The sodium-activated potassium channel Slack (KNa1.1, Kcnt1) plays a critical role in tuning neuronal excitability. Previous studies have revealed that Slack is expressed in neurons of the superficial dorsal horn of the spinal cord. However, the precise role of Slack in spinal dorsal horn neurons is unclear. In this study, we used mice in which Slack is conditionally ablated in spinal dorsal horn neurons (Lbx1-Slack-/- mice) and analyzed their behaviors in various models of pain and itch. Lbx1-Slack-/- mice exhibited increased neuropathic pain behavior after peripheral nerve injury but normal responses in a model of inflammatory pain.
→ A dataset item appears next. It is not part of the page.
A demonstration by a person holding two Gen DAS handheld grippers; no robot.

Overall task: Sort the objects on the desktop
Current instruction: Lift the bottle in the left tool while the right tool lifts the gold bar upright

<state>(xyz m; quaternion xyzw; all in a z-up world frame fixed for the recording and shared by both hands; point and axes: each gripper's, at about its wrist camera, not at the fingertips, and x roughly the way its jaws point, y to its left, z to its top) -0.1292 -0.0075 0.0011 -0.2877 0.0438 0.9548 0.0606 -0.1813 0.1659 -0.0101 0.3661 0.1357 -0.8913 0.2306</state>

Unexpectedly, Lbx1-Slack-/- mice demonstrated increased scratching after intradermal injection of chloroquine, LY344864, and histamine. Moreover, neuromedin B receptors are coexpressed with Slack in the dorsal horn, and scratching after intrathecal delivery of neuromedin B was increased in Lbx1-Slack-/- mice. Our study provides in vivo evidence that Slack expressed in spinal dorsal horn neurons inhibits nerve injury-induced allodynia and acute itch induced by various pruritogens.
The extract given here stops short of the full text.